Place ensuite à Max Morel, directeur de casting qui a été évoqué dans notre critique et au cours des bonus précédents, qui n’est autre que le meilleur ami de Daniel Duval, qui a inspiré le personnage de Jean Carmet dans L’Amour trop fort (40’). Max Morel (dont la ressemblance avec Jean Carmet est aujourd’hui assez troublante) se livre avec beaucoup d’émotions sur sa rencontre, puis sur la longue, forte et indéfectible amitié qui l’aura uni à Daniel Duval depuis la fin des années 1960, jusqu’à la mort du comédien et réalisateur en 2013. Un lien quasi-fraternel qui nous émeut et bouleverse à maintes reprises, à travers des anecdotes liées au cinéma et à leur vie personnelle. On apprend aussi ce qui a donné naissance à L’Amour trop fort, entre autres leur relation très fusionnelle qui gênait leurs compagnes respectives.

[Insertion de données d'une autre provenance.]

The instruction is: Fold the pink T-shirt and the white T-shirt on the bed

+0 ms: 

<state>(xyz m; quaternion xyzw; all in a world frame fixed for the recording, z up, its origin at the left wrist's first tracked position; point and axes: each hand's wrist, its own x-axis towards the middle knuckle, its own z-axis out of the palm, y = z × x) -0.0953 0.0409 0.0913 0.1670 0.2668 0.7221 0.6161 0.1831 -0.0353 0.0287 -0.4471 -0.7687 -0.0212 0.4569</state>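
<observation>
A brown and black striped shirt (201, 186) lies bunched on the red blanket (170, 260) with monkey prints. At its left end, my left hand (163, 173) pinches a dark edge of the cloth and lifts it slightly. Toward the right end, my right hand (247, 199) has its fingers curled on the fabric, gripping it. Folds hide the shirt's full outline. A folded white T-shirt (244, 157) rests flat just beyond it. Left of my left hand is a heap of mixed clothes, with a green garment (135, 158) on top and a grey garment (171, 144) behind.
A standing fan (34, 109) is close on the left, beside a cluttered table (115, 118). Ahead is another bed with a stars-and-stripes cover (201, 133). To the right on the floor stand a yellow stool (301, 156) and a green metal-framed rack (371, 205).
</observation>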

Le dernier module est une interview de Marie-Christine Barrault (11’) réalisée en 1980, où la comédienne se livre sur le fait « d’avoir été longtemps une ronde qui se cachait, mais qui est aujourd’hui une ronde qui s’affirme » (on rappelle que c’était avant la pub pour Slim Fast). Elle se confie aussi sur son rapport avec le public, sur celui avec la nudité à l’écran (« un corps normal crée un lien avec les autres corps imparfaits »), critique « le côté petit bourgeois du cinéma français, qui manque de folie et qui ne prend pas de risques », tout en déclarant être en faveur du pourcentage sur les recettes alloué aux comédiens, puisque ces derniers ont toujours une importance capitale dans le succès d’un film. Enfin, quand le journaliste lui demande quel a été son salaire pour L’Amour trop fort (dont on peut d’ailleurs découvrir quelques images de tournage), Marie-Christine Barrault répond franchement 250.000 francs, une somme qu’elle pouvait se permettre de demander par rapport au budget total du film, plus conséquent par exemple que celui obtenu sur Ma chérie de Charlotte Dubreuil, pour lequel la comédienne déclare avoir perçu 50.000 francs.
L’Image et le son
Ce qui frappe instantanément aux yeux, c’est la luminosité de cette nouvelle copie restaurée 4K de L’Amour trop fort. Un « toilettage » rigoureux, qui a redonné au film toutes ses belles couleurs souvent froides signées Michel Cénet (La Dérobade, Je hais les acteurs, L’été en pente douce, Quatre garçons plein d’avenir), où les teintes bleues ressortent de façon inédite. La propreté est évidemment impressionnante, la texture argentique présente et élégamment gérée, les contrastes solides et la stabilité irréprochable. Un lifting de premier ordre.
Bon, aucune trace de sous-titres français destinés au public sourd et malentendant, ce qui est bien dommage sur les films de patrimoine français et pénalise une partie des spectateurs. Le mixage 2.0 est quant à lui impeccable, dynamique, les dialogues étant parfaitement intelligibles et la partition de Maurice Vander, que certains trouveront peut-être trop présente, ne noie pas les répliques et ne manque pas de coffre.